Records contained in a dataset
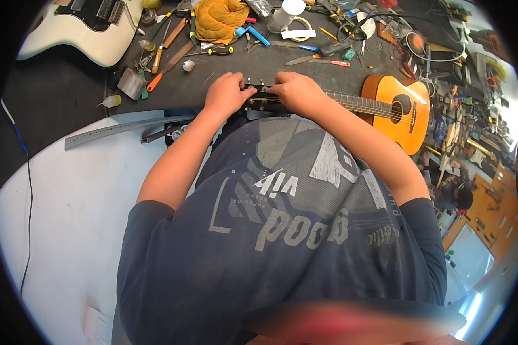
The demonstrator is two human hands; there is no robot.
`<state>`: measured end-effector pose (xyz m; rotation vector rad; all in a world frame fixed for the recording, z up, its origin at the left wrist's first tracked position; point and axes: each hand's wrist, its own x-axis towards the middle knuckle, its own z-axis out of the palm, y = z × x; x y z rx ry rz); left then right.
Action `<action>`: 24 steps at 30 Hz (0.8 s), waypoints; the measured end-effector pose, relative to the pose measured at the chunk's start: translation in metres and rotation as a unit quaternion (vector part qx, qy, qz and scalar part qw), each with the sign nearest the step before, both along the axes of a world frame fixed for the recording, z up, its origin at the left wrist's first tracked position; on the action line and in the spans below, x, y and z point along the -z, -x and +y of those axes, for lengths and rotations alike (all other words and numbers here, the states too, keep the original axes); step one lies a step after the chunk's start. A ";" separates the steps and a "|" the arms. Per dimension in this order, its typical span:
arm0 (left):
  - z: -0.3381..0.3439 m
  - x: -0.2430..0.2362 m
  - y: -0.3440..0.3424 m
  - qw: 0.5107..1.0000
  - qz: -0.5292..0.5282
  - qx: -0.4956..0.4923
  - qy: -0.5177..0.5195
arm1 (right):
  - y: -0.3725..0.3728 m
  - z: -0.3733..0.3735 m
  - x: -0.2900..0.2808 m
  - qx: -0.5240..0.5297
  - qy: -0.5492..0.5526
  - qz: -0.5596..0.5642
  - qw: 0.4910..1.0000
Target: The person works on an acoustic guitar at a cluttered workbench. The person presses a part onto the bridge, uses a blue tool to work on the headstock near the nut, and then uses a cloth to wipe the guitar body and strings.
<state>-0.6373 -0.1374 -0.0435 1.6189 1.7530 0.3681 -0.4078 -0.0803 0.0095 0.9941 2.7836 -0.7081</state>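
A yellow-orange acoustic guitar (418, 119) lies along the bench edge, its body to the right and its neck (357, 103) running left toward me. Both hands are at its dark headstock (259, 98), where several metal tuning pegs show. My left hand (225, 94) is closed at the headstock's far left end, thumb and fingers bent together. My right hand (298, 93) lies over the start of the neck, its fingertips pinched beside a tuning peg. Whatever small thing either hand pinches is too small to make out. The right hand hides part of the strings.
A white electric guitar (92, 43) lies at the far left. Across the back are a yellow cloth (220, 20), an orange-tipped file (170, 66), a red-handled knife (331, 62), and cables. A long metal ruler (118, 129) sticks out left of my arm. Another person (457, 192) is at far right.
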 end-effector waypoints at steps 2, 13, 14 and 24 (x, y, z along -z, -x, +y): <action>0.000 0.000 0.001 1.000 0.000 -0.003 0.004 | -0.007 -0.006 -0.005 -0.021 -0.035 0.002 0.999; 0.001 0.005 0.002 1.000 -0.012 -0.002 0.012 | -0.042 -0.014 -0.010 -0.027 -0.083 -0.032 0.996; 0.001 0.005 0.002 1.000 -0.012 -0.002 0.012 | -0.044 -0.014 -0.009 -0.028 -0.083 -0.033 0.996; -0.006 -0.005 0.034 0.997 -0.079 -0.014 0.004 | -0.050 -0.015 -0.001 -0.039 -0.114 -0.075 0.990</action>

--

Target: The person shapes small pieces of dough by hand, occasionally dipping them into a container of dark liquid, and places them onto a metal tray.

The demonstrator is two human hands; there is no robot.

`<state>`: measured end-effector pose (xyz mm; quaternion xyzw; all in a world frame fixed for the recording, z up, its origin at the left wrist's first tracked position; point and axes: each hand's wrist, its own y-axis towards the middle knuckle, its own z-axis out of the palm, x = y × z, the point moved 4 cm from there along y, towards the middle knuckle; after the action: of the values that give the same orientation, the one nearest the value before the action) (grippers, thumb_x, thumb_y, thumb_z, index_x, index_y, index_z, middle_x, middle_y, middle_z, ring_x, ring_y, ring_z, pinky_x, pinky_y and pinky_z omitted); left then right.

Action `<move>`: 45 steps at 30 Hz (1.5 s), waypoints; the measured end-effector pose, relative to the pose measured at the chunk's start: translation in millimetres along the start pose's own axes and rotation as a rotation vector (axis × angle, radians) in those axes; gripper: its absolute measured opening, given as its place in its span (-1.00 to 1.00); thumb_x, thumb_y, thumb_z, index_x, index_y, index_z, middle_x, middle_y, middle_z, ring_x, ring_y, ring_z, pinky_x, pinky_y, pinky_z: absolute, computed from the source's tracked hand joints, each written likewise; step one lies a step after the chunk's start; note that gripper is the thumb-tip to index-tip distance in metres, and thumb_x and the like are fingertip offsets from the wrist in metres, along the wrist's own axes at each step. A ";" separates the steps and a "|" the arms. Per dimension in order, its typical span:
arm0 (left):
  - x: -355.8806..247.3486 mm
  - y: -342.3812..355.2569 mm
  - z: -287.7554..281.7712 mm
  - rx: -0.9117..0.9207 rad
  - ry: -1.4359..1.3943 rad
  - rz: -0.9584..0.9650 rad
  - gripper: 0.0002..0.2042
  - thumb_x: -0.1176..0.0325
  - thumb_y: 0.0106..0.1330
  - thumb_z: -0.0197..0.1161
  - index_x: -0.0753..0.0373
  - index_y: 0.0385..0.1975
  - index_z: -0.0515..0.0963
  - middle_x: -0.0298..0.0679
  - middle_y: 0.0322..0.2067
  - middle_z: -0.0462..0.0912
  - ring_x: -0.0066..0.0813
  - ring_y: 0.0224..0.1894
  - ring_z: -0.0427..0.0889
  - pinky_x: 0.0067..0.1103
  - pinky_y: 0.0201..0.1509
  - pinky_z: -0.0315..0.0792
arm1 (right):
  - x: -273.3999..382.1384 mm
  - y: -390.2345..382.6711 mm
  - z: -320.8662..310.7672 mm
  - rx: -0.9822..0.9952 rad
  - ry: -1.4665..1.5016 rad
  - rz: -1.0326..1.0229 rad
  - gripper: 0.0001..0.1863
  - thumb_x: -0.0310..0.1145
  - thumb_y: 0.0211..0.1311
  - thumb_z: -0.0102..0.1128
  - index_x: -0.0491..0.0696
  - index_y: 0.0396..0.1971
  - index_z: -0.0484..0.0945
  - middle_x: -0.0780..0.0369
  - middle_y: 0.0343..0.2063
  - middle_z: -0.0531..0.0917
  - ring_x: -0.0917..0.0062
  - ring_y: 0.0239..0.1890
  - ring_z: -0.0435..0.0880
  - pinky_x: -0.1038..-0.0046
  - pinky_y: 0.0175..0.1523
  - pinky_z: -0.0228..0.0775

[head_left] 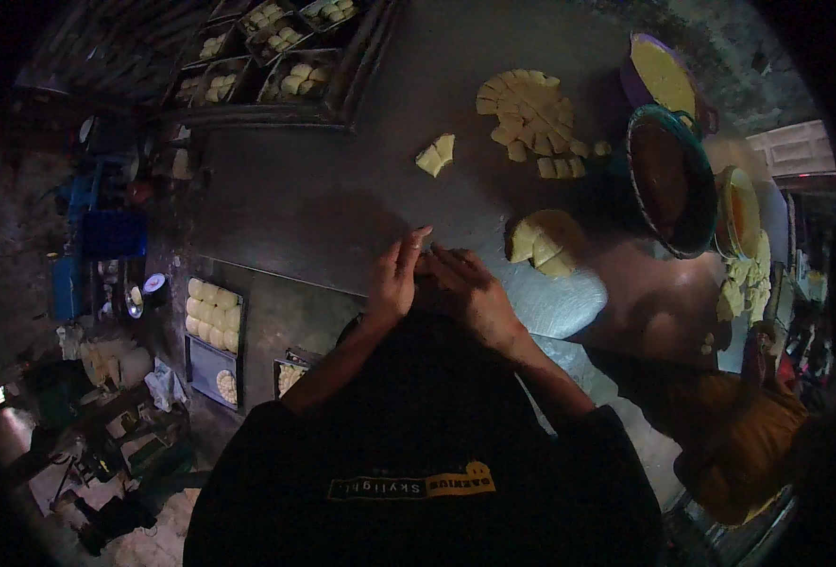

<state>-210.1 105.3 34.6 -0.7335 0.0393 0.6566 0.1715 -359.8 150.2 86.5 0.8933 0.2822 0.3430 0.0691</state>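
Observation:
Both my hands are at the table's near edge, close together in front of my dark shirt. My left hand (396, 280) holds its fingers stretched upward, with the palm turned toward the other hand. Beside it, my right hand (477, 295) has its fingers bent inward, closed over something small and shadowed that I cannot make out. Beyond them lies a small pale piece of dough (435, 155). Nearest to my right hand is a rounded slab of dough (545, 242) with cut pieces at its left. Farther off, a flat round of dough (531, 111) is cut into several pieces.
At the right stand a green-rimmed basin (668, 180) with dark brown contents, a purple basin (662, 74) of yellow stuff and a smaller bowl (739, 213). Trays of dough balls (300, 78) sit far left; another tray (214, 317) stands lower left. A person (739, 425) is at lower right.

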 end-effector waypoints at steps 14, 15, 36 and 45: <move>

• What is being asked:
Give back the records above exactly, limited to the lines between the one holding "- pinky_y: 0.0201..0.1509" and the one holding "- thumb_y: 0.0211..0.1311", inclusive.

• The completed task:
  - pinky_y: 0.0201..0.1509
  - pinky_z: -0.0315..0.0792
arm1 (right):
  - x: -273.3999..382.1384 mm
  - y: -390.2345..382.6711 mm
  - z: -320.8662..310.7672 mm
  - rx: -0.9822..0.9952 rad
  - ry: -1.4665..1.5016 rad
  - rz: -1.0326..1.0229 rad
  - gripper: 0.0001..0.1863
  - thumb_x: -0.0310..0.1145
  - thumb_y: 0.0211..0.1311

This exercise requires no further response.